Team premier, soccers et demis
La semaine d’après, l’hebdomadaire revient sur le match, toujours dans son vocabulaire soyeux : « À tout seigneur, tout honneur. Notre team premier recevait dimanche dernier une des plus fortes équipes de Suisse, en l’occurrence l’Urania de Genève. Dans le monde du football, notre invité jouit d’une belle réputation. Et pourtant, sans vouloir flatter nos joueurs, ceux-ci, ne se souciant pas outre mesure du prestige des visiteurs, s’imposèrent constamment. » Le journal n’oublie pas de mentionner, encore, le public, depuis toujours primordial dans la stratégie et les succès du club forézien – et de son patron : « Le public stéphanois apprécia à sa juste valeur le rendement et le beau jeu des camarades de notre capitaine Boutet (André, 1er capitaine des Verts, ndlr). Le succès d’affluence de ces premières organisations de début de saison nous laisse prévoir des résultats favorables, et ce, dans un avenir rapproché. À vous joueurs et à nous dirigeants de redoubler d’efforts et de volonté pour provoquer les encouragements de ce cher public. »

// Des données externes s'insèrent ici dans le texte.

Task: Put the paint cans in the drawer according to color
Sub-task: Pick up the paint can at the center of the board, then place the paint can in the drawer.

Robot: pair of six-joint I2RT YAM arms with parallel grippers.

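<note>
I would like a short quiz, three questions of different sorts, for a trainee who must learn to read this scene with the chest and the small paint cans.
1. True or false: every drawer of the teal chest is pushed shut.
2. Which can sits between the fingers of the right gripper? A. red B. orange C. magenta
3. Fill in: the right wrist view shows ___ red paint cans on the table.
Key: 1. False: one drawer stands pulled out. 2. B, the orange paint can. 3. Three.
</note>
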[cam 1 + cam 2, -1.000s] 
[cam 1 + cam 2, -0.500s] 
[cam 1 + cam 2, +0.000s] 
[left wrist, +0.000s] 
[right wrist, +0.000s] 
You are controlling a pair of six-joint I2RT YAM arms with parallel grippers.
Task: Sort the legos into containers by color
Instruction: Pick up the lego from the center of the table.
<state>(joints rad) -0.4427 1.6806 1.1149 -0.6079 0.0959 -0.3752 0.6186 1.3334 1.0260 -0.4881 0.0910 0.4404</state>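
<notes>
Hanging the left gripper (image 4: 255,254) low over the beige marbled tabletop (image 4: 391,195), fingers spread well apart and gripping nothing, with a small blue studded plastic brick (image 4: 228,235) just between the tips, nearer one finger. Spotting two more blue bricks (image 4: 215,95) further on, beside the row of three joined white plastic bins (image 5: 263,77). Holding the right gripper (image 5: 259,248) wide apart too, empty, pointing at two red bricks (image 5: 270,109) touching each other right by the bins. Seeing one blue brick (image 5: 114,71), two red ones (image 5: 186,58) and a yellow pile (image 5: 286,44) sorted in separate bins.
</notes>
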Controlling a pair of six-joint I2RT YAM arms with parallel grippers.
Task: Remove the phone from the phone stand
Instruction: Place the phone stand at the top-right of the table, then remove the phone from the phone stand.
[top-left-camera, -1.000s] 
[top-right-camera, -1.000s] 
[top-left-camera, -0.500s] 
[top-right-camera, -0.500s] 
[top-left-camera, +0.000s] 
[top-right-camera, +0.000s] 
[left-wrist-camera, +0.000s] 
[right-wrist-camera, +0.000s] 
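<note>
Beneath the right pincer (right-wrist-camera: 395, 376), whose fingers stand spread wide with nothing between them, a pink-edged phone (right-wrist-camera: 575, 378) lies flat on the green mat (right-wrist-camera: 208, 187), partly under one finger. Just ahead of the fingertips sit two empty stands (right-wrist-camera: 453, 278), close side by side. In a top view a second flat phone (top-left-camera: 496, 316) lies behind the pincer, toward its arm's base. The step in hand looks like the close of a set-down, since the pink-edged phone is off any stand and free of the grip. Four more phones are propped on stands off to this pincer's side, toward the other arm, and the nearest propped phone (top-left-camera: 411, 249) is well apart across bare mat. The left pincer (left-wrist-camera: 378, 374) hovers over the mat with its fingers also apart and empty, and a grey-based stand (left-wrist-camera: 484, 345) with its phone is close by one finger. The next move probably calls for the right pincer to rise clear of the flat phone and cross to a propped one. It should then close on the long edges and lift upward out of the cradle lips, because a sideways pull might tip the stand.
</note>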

Quant au terrain, la victoire 2-0 est incontestable d’après Nos Sports : « Le jeu fut très sec, de part et d’autre on voulait gagner. (…) Chez nous, suivant une heureuse méthode que l’on appliquera toute la saison, on voulait vaincre, avec obstination nos soccers s’y employèrent. L’adversaire résistait sérieusement, tout de même ce que l’on prévoyait arriva peu après la pause réglementaire : en effet, notre team dominait territorialement, ses attaques étaient plus dangereuses, 2 buts sanctionnèrent très justement un incontestable avantage. » Puis, la fonction d’un journal étant de faire preuve de recul et d’analyse impartiale, Nos Sports se lance dans l’exercice : « Maintenant, passons un peu dans le domaine de la critique. Cette dernière, n’ayant que pour but de provoquer une amélioration de l’ensemble, restera cordiale comme il se doit. Chez les défenseurs et les demis, le rendement fut bon, conseillons toutefois à Pollard de rester plus calme, on ne doit pas se faire justice soi-même. En championnat, cette erreur pourrait coûter l’exclusion et une suspension. En revanche, chez les avants, la mise en point reste imparfaite, on ne combine pas suffisamment. Nous aimerions voir les joueurs mieux assurer leurs passes et voir les destinataires se démarquer habilement. » Canardage à la sulfateuse version années 30.
Rayon prise de position toujours, le journal du club déclare dans un même élan son opinion sur la véritable place de l’ASSE : « Il convient de préciser que cette victoire aussi nette confirme les beaux résultats antérieurs et place définitivement l’AS Saint-Étienne à un niveau relevé, celui des meilleures équipes françaises. » C’est qu’à l’époque, suite à un retard dans le dépôt des statuts professionnels, le club de la famille Guichard ne put s’engager en 1re division et dut se contenter de l’échelon inférieur, le championnat interrégional, poule Sud. Il termina dauphin d’Alès et ne parvint pas à passer les barrages. Pourtant, il était resté invaincu à domicile. Si Geoffroy-Guichard n’était pas encore le Chaudron, les adversaires venaient déjà s’y brûler les crampons.